On January 11, 2012, we replaced our accounts receivable financing arrangement with A/R Funding with a similar arrangement from Pacific Business Capital Corporation ("PBCC"). The cost of the funding from PBCC is a discount of .813% of the gross amount of each receivable factored through PBCC, with an additional discount of .054% per day for accounts receivable that remain unpaid fifteen
(15) days after they are purchased by PBCC. Under the agreement, PBCC will advance a portion of the invoice upon factoring (generally 70%), and reserve the remainder of the invoice amount. The reserve will be applied to amounts due from us to PBCC, with the remainder of the reserve funds to be rebated to us on an invoice-by-invoice basis. Our obligations to PBCC are secured by all of our assets, and are guaranteed by our officers, Edward Meadows and Edward Wang. During the year ended February 29, 2012, we sold total trade receivables to PBCC in the face amount of $851,829 at a discount of $6,925, for proceeds of $596,280, net of reserves. The amount held in reserve by PBCC as February 29, 2012 totaled $247,835.

Our ability to obtain finished products and component parts is presently severely constrained by our limited access to sufficient working capital. At present, our existing Chinese suppliers have refused to provide us with additional credit, rendering us unable to obtain products to fill orders from our customers. We are presently negotiating with these suppliers to provide us with additional credit but there can be no assurance what we will be successful in obtaining that additional credit on acceptable terms, or at all. We are also seeking equity and debt capital from other sources. With additional capital, we would be able to purchase additional product necessary for our current and expected distribution opportunities as well as negotiate more favorable supplier terms. In addition, if we are able to increase our equity base, we expect that we will be able to obtain better terms on our current accounts receivable and inventory financing. If we are unable to obtain that additional credit or capital, however, we will be unable to fill our existing orders or to make any additional sales and implementation of our business plan will be adversely affected.
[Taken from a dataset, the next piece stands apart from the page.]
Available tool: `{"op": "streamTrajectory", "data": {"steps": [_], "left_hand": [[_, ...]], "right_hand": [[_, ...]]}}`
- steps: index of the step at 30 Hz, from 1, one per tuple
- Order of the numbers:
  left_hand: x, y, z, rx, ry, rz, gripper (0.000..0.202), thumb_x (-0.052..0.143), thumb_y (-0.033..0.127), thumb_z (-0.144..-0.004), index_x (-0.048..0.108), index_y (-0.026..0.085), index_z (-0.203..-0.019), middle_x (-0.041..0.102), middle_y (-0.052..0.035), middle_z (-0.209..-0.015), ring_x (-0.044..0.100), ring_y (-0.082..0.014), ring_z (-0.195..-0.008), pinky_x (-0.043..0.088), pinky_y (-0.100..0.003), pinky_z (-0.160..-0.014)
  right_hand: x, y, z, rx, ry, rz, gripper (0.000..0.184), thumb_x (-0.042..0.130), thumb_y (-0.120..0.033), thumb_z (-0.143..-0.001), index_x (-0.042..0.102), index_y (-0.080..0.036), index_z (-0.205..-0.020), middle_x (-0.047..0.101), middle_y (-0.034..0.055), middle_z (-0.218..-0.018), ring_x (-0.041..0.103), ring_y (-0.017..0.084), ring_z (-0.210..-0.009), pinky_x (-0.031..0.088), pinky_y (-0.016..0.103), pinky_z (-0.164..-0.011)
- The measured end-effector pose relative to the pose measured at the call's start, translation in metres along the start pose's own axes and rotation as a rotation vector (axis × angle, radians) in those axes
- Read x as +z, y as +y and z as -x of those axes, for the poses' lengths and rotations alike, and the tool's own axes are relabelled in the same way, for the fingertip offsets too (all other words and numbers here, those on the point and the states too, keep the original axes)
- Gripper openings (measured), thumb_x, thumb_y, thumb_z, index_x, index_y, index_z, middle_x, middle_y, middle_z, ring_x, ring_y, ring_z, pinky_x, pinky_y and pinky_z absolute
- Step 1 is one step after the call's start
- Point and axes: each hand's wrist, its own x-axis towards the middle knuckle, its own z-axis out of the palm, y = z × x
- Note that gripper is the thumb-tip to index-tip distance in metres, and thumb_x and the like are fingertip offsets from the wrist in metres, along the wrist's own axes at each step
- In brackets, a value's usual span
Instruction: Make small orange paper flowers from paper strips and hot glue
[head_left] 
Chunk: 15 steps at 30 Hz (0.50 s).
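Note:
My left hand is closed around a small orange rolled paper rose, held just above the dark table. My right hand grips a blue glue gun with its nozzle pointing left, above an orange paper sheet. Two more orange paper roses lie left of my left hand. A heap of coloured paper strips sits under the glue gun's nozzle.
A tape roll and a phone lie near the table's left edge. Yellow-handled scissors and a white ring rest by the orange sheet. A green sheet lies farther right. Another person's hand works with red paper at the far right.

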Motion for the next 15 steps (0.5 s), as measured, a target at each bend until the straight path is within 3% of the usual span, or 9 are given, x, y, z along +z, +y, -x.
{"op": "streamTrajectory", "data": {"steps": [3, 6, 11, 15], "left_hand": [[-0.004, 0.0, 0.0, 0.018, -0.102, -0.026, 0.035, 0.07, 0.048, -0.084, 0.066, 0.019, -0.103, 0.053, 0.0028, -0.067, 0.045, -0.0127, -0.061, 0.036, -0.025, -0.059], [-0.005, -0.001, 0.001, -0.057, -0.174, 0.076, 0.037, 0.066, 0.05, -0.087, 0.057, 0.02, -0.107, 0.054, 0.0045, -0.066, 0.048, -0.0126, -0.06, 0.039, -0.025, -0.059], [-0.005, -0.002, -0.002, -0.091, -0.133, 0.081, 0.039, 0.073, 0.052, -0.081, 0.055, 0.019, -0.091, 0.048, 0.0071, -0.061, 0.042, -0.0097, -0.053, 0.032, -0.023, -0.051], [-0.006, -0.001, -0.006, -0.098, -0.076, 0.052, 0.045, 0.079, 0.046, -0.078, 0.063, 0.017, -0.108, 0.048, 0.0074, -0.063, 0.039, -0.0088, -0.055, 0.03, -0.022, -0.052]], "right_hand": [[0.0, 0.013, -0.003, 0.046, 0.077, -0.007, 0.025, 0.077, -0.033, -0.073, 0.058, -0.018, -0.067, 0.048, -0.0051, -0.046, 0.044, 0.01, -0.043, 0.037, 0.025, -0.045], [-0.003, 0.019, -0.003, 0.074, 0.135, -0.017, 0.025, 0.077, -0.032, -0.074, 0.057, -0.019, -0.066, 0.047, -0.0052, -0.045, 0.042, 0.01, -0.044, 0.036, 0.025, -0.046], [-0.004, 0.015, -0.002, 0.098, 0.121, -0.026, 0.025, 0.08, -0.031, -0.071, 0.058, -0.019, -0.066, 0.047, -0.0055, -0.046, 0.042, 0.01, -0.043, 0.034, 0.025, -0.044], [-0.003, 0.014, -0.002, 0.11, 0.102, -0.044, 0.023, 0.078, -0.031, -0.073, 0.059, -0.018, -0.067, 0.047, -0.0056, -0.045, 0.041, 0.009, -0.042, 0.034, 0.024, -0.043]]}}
In addition to the cost of producing and delivering product for sale, we anticipate incurring approximately $1,600,000 in general operating expenses over the course of the next year to support our growth.

Table of Contents

Going Concern

We have negative working capital and have incurred losses since inception. These factors create substantial doubt about our ability to continue as a going concern. The financial statements do not include any adjustment that might be necessary if we are unable to continue as a going concern.
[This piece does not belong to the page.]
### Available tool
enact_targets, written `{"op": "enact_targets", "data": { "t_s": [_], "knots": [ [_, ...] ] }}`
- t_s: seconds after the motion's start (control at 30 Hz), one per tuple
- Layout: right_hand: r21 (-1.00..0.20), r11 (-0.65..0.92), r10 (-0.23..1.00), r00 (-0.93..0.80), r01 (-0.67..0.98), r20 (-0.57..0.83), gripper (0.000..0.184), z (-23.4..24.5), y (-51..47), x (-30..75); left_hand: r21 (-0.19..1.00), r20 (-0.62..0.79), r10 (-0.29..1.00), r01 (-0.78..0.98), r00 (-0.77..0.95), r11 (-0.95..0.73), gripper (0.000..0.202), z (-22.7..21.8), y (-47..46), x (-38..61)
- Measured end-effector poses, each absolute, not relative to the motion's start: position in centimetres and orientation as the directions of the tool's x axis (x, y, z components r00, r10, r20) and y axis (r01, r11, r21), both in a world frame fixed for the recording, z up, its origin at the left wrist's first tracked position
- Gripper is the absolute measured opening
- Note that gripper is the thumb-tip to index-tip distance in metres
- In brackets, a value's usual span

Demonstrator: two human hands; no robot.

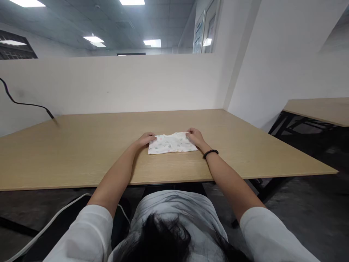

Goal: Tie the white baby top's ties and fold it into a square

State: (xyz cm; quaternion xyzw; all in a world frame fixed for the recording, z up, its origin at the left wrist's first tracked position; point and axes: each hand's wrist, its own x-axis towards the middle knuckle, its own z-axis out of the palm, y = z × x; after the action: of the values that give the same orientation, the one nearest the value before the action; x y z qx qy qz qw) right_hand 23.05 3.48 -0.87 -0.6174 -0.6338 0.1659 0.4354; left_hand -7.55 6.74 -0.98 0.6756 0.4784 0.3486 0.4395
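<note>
A small folded white garment (172, 143) with a scattered pastel print lies on the wooden table (174, 168) in front of me. Its far edge dips in the middle like a neckline. At the upper left corner, my left hand (146, 139) is closed, thumb on the fabric and fingers curled at the edge. My right hand (195, 137) pinches the upper right corner in the same way. A dark bead bracelet (211, 154) circles my right wrist. The fingertips under the fabric are partly hidden.
Behind the table stands a white partition (141, 83), with a white wall (272, 62) to the right. A black cable (27, 104) hangs at the far left. Another table (321, 109) stands at the right, and a white cord (51, 222) runs at the lower left.
</note>
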Motion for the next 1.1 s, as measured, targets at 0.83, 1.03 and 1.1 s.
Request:
{"op": "enact_targets", "data": {
  "t_s": [0.83,1.03,1.1],
  "knots": [
    [-0.485,0.645,0.762,-0.456,0.590,0.459,0.029,-1.3,2.2,19.8,0.159,0.470,0.521,0.513,0.712,-0.844,0.030,0.5,3.4,-2.6],
    [-0.508,0.647,0.763,-0.466,0.569,0.449,0.033,-1.3,2.2,20.2,0.333,0.388,0.612,0.514,0.689,-0.790,0.036,-0.6,3.7,-2.4],
    [-0.502,0.644,0.765,-0.467,0.578,0.444,0.033,-1.4,2.3,20.3,0.424,0.373,0.674,0.529,0.638,-0.735,0.034,-0.8,3.8,-2.5]
  ]
}}
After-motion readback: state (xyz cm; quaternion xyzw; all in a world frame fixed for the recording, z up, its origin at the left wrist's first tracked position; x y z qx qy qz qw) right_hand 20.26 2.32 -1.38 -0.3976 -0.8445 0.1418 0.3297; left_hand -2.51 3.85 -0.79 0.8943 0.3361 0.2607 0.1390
Our ability to continue as a going concern is dependent on generating cash from the sale of our common stock and/or obtaining debt financing and attaining future profitable operations. Management's plans include selling our equity securities and obtaining debt financing to fund our capital requirement and ongoing operations; however, there can be no assurance we will be successful in these efforts.

Off-Balance Sheet Arrangements

We do not have any off-balance sheet arrangements that have or are reasonably likely to have a current or future effect on our financial condition, results or operations, liquidity, capital expenditures or capital resources that is deemed material.

Purchase or Sale of Equipment

We do not expect to purchase or sell any plant or significant equipment in the coming fiscal year.